Yes I want all of the files.
I tried that, got this message:
Warning: main(./stories/./stories/994story.php): failed to open stream: No such file or directory in /home/fhlinux210/b/beta.dudeking.co.uk/user/htdocs/comp/include/news/scriptmain.php on line 4

Do I need the dot?


----------



## brendandonhu (Jul 8, 2002)

I edited my post a couple minutes after writing it, it looks like you might have copied it before I fixed it?

The dot means stories is in the same directory as your current script. Otherwise you need to specify the path to where it is.


----------



## dudeking (Feb 7, 2007)

Yup, that script is different 
I'll test now


----------



## dudeking (Feb 7, 2007)

OMG!!!!!!!!!!!!!!!

Thank you so much!!!!!!!!!!!!!!!!!!!!!!!!
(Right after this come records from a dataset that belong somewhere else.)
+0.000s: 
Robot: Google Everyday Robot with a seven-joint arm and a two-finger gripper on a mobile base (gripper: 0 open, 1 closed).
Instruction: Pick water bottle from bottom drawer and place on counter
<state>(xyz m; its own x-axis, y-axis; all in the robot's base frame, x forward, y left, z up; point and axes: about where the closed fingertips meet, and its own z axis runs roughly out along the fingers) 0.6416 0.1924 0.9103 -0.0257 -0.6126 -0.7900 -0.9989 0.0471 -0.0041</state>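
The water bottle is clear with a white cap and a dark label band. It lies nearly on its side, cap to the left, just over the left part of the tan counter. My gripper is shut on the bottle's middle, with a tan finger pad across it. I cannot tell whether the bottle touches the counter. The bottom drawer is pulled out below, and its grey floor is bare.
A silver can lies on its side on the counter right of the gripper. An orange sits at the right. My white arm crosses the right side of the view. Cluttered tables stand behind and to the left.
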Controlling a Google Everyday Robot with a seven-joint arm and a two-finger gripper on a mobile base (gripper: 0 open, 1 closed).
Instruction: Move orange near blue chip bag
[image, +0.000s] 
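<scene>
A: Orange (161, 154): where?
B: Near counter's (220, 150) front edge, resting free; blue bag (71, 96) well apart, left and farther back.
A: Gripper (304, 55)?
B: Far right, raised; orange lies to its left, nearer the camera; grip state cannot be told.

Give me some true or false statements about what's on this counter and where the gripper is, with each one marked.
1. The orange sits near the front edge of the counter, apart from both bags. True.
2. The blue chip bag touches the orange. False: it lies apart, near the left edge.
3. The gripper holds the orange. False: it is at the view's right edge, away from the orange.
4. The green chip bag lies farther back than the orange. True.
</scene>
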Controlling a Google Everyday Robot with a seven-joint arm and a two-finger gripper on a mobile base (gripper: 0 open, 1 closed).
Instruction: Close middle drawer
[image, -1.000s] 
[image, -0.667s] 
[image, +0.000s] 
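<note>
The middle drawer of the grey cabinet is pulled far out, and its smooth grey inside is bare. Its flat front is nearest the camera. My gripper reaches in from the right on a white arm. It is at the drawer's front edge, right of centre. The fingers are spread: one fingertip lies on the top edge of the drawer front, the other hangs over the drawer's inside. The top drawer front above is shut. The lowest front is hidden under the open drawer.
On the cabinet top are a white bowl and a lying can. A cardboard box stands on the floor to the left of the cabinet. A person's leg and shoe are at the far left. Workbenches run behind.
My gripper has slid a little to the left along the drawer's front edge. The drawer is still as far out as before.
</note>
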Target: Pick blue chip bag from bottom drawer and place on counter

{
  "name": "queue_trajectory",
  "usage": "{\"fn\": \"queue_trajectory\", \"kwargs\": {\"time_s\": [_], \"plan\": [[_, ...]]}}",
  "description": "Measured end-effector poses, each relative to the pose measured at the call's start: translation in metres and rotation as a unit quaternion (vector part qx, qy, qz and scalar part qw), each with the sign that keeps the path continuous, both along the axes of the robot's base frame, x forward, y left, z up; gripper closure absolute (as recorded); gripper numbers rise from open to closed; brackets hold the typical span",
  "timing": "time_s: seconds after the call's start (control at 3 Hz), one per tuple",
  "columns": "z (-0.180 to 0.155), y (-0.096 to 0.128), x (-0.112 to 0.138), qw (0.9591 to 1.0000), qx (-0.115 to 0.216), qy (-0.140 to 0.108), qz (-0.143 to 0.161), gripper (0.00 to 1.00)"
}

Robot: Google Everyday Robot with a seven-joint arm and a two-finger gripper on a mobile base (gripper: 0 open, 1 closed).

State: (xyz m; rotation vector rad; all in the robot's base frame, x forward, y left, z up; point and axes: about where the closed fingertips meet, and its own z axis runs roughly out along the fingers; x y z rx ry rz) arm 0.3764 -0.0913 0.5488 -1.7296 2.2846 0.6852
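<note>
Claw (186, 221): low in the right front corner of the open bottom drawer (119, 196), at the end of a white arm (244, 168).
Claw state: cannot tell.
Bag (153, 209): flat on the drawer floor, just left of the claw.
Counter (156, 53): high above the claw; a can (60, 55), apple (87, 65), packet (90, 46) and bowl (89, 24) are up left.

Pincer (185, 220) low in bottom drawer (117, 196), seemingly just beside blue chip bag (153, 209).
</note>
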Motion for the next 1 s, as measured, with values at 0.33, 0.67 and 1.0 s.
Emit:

You have no idea how much you have just helped me


----------



## dudeking (Feb 7, 2007)

Do you have any idea about why it orders them 1,2,3,6,5,4?

They should be 123456

Thanks You


----------



## brendandonhu (Jul 8, 2002)

Are you trying to sort them by filename?
You can use GLOB_NOSORT to list them as they appear in the directory. Otherwise you can use asort() to put them in order.


----------



## dudeking (Feb 7, 2007)

the files are just called 1.php 2.php 3.php ect.

I need them listing in order starting with 1.php.


----------



## brendandonhu (Jul 8, 2002)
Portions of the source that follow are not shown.